The data below should be restated word for word, pictures omitted.

# Given data
┄┄┄┄┄┄┄┄┄┄

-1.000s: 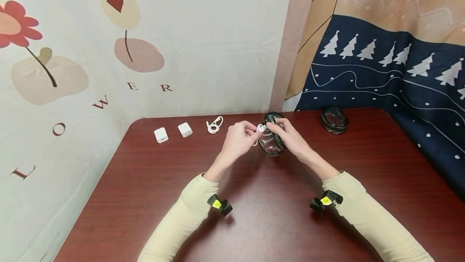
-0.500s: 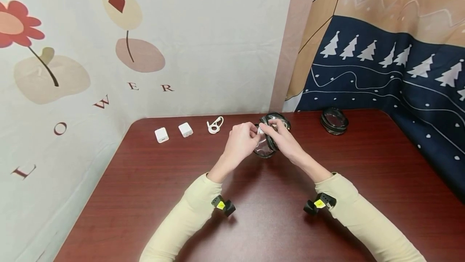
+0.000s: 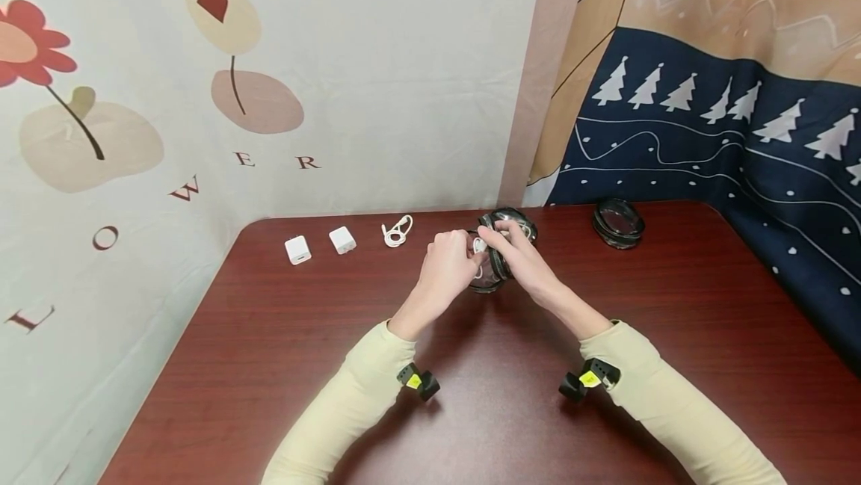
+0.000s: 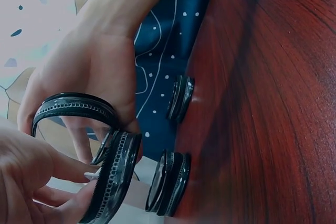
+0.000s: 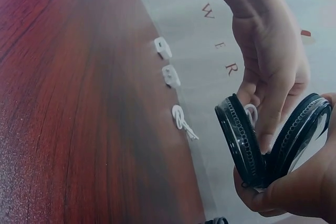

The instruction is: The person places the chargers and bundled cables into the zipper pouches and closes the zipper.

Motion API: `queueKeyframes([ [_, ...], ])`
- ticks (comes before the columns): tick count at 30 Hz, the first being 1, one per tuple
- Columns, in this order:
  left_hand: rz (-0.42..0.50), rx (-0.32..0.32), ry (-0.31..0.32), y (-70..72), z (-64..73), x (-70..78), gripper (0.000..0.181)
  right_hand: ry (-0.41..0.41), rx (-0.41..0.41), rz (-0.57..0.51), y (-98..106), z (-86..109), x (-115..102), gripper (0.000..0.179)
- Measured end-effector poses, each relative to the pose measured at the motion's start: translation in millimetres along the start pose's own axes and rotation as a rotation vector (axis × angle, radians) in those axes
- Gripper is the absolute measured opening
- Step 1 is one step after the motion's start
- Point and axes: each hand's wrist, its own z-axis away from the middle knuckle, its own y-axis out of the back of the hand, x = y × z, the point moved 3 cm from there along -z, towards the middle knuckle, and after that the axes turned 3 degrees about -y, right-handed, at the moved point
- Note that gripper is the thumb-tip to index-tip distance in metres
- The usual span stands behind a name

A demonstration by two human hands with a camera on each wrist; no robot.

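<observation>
In the right wrist view, a small round zip case [image 5: 239,140], clear with black zipped edges, is spread wide like a clam. My right hand [image 3: 528,261] grips it from the right side, thumb and fingers around its edge. Reaching into the opening from the left, my left hand [image 3: 444,264] pinches a coiled white cable [image 3: 479,245] between fingertips. The cable lies between the two halves of the case, partly hidden by the fingers. In the left wrist view, the zip teeth of the upper half [image 4: 73,106] arch over the left fingers.
Along the table's [image 3: 484,410] back edge stand two white charger plugs [image 3: 298,250] and a coiled white cable [image 3: 397,232]. Another round case [image 3: 516,220] sits just behind the hands. A further round black-edged case [image 3: 618,223] stands at the back right.
The right hand has brought the case leftward, around the left hand's fingertips. The coiled cable, earlier outside at the case's left, now sits within the opening. The case behind shows more.
</observation>
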Motion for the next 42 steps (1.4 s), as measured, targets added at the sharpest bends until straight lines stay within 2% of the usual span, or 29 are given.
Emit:
queueKeyframes([
  [5,0.012,-0.010,0.006,-0.1,0.9,-1.5,0.027,0.006,0.000,-0.002,0.9,-0.6,2.8,0.062],
  [13,0.056,-0.026,-0.056,-0.4,0.7,-1.9,0.009,-0.003,0.001,-0.003,4.4,-0.9,7.1,0.063],
  [20,0.076,-0.045,-0.070,0.0,1.3,-0.8,0.007,0.007,-0.001,-0.019,5.0,-1.4,9.0,0.057],
  [28,0.089,-0.035,-0.075,1.1,3.0,-0.6,0.010,0.008,-0.002,-0.032,5.3,0.5,6.4,0.060],
  [34,0.077,0.002,-0.057,4.1,3.6,-2.1,0.014,-0.003,-0.010,-0.036,7.7,-1.2,6.3,0.063],
  [42,0.054,0.026,-0.049,8.0,5.4,-9.9,0.017,-0.020,-0.021,-0.030,12.3,-2.0,3.2,0.064],
])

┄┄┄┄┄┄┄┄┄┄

# Solution
-1.000s: 
-0.500s: 
+0.000s: 
+0.000s: 
+0.000s: 

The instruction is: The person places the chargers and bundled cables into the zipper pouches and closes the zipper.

Motion API: `queueKeyframes([ [_, ...], ])`
- ticks (comes before the columns): tick count at 30 Hz, the first being 1, one per tuple
- Columns, in this order:
  left_hand: rz (-0.42..0.50), rx (-0.32..0.32), ry (-0.31..0.32), y (-70..72), z (-64..73), x (-70..78), gripper (0.000..0.181)
  right_hand: ry (-0.41..0.41), rx (-0.41..0.41), rz (-0.57..0.51), y (-98..106), z (-86..109), x (-115..102), gripper (0.000..0.179)
- Measured end-effector poses, each relative to the pose measured at the motion's start: translation in millimetres along the start pose's own axes and rotation as a rotation vector (axis × angle, radians) in those axes
- Gripper is the absolute measured opening
- Step 1 is one step after the motion's start
- Point and axes: each hand's wrist, its own z-axis away from the middle knuckle, its own y-axis out of the back of the hand, x = y × z, the point moved 3 cm from there along -z, towards the middle knuckle, and after that the axes turned 3 degrees about -y, right-handed, at the moved point
- Note that gripper is the thumb-tip to index-tip distance in metres
- The usual span stands behind a name

A demonstration by two human hands with a camera on each wrist; no robot.

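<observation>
In the right wrist view, a small round zip case [image 5: 239,140], clear with black zipped edges, is spread wide like a clam. My right hand [image 3: 528,261] grips it from the right side, thumb and fingers around its edge. Reaching into the opening from the left, my left hand [image 3: 444,264] pinches a coiled white cable [image 3: 479,245] between fingertips. The cable lies between the two halves of the case, partly hidden by the fingers. In the left wrist view, the zip teeth of the upper half [image 4: 73,106] arch over the left fingers.
Along the table's [image 3: 484,410] back edge stand two white charger plugs [image 3: 298,250] and a coiled white cable [image 3: 397,232]. Another round case [image 3: 516,220] sits just behind the hands. A further round black-edged case [image 3: 618,223] stands at the back right.
The right hand has brought the case leftward, around the left hand's fingertips. The coiled cable, earlier outside at the case's left, now sits within the opening. The case behind shows more.
</observation>
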Motion for the next 42 steps (1.4 s), as measured, targets added at the sharpest bends until straight lines stay within 2% of the usual span, or 29 are given.
Emit:
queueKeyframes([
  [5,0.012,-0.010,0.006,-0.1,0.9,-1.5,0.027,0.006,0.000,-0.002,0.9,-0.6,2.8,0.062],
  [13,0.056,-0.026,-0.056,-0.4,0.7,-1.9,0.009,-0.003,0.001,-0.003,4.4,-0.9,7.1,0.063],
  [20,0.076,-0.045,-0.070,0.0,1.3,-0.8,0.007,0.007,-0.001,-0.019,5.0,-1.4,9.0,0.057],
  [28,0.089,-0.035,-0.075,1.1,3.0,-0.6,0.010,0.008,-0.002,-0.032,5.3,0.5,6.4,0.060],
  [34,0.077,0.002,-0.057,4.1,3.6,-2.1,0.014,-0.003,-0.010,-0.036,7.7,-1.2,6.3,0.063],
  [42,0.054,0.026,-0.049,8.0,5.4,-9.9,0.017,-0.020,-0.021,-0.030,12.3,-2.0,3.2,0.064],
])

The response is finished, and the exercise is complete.